# Do 22's fit 6's without any trouble?



## ierrahh (Dec 11, 2005)

Sorry for the noob question but I'm going from a 3-series to a 650i in mid March and prior to this I've never really looked into after-market stuff for the 6. Thanks


----------



## Malibubimmer (Sep 28, 2005)

ierrahh said:


> Sorry for the noob question but I'm going from a 3-series to a 650i in mid March and prior to this I've never really looked into after-market stuff for the 6. Thanks


If the ET offsets are correct, they will fit. Problem is, your tyres will be paper thin and your tyres and wheels will be subject to damage from any old pot hole or rock on the road. Move over to the 6er forum from the 6/7/8 forum and ask more questions there. We have lots of guys who modify their 6ers to be 2-door 7 pimp mobiles. (BTW, your handling, ride quality and turning radius as well as your instrumentation will all be affected adversely, but if it's look you want, you can do anything.
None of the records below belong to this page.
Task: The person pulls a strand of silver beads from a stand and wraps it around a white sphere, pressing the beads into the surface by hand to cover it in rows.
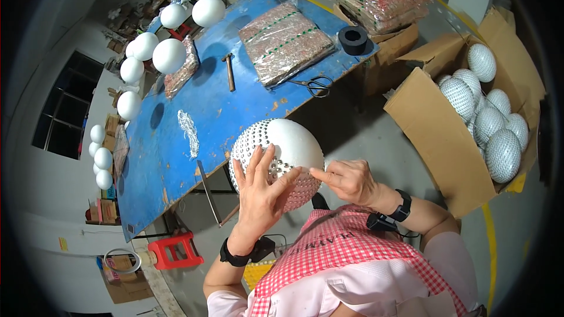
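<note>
Foam ball (282, 147), half studded, above the blue counter's (170, 158) near edge: my left hand (258, 191) cups it, fingers spread; my right hand (346, 179) pinches at its right side, contents unclear.

foam ball (288, 141): matt, studded | table (176, 141): worn painted wood | box (435, 135): cardboard
</note>
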### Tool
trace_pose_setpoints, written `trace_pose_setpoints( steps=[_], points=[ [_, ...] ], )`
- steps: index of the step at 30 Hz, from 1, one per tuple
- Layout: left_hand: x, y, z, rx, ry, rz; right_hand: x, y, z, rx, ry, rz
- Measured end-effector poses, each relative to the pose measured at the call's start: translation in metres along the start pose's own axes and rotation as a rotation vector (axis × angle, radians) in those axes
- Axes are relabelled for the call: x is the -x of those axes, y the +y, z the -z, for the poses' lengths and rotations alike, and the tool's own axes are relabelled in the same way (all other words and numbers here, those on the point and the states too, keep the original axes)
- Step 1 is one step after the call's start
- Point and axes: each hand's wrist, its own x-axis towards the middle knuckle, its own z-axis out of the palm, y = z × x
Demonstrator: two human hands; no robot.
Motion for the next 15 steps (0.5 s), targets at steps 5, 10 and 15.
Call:
trace_pose_setpoints(
  steps=[5, 10, 15],
  points=[
    [-0.004, -0.005, 0.008, 0.063, -0.014, 0.001, -0.005, 0.001, 0.003, 0.126, -0.033, 0.107],
    [-0.007, -0.018, 0.013, 0.181, 0.017, 0.050, -0.014, -0.004, 0.005, 0.159, -0.098, 0.116],
    [-0.011, -0.032, 0.014, 0.277, 0.040, 0.043, -0.027, -0.017, 0.004, -0.067, -0.089, -0.045]
  ],
)
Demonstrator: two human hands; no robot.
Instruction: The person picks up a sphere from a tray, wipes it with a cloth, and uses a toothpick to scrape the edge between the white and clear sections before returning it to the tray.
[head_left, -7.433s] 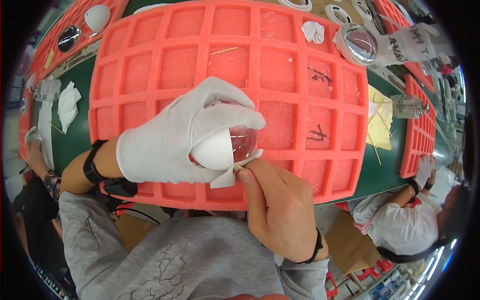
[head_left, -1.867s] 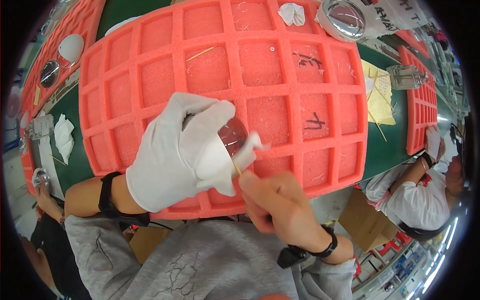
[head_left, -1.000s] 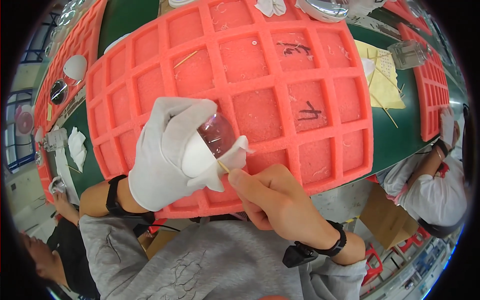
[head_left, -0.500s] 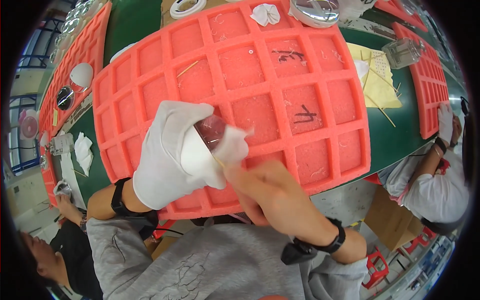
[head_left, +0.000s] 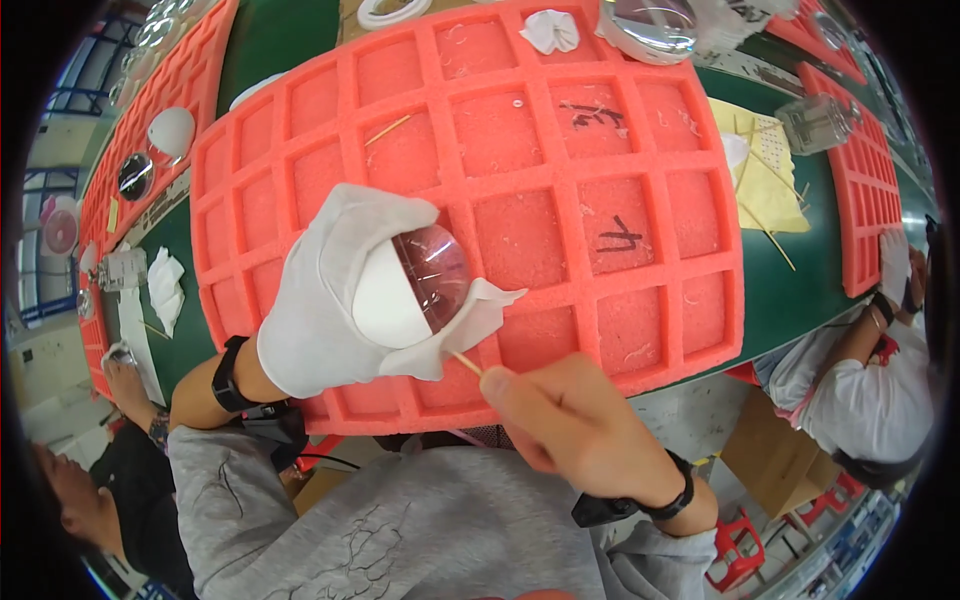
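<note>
In a white glove, my left hand (head_left: 318, 295) is closed around a round white housing with a shiny, see-through dome (head_left: 440, 268) facing right. My bare right hand (head_left: 580, 425) pinches a thin wooden stick (head_left: 467, 363) between thumb and fingers. The stick's far end meets a thin white cloth (head_left: 478, 315) that lies along the dome's lower edge; whether the cloth is wrapped on the tip cannot be made out. Both hands are above the near part of a pink foam tray (head_left: 560, 178) divided into square compartments.
A crumpled white cloth (head_left: 550, 32) and another domed unit (head_left: 650, 25) rest at the tray's far edge. Yellow paper (head_left: 775, 200) with loose sticks and a glass jar (head_left: 815, 124) are to the right. Co-workers sit at left and right, beside other pink trays (head_left: 868, 190).
My right hand has moved slightly right and down, drawing the stick back from the dome. More of the dome and cloth now shows. The left hand keeps its hold.
</note>
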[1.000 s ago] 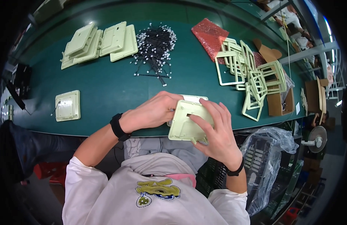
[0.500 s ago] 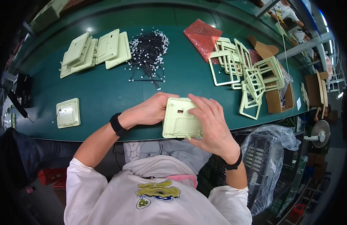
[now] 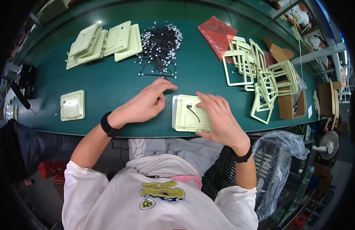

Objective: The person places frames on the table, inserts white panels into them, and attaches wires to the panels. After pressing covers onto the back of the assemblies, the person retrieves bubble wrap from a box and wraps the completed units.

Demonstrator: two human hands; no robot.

If you're buying the car to :drive:, then 22s are perhaps 2 inches too big. Others on the 6er forum disagree with me.)


----------



## 2fst2c (Jan 7, 2006)

yea they fit if the offset is right but it jacks up the car and w/just wheels it looks like a 4x4 so u would want to lower it but thats when u run in to problems! the best set up that I have seen was on a blk 645 in W hollywood 21" hartege, lowered with front breyton lip and ac schnitzer side skirts that car looked so pimp!!! but if u want more pics of 645 w/wheels go to e46fanatics.com then search they have lots of pics and info!!


----------



## [email protected] (Dec 28, 2005)

No problem if you get the offsets right. I am selling Vellano 22's and it fits the 6 no problem.


----------



## GSmooth718 (Apr 17, 2006)

why the hell would you put 22's on a bimmer? its not an old skool caprice or cutlass


----------



## bigmonyc (Jan 19, 2006)

GSmooth718 said:


> why the hell would you put 22's on a bimmer? its not an old skool caprice or cutlass


Why the hell would you keep it with the stock wheels?!?! ... to each his own....


----------



## joe joe (Apr 6, 2006)

If you like 22"s buy them.....Personally the 6er looks awefully nice on 22s just look at bruce waynes!


----------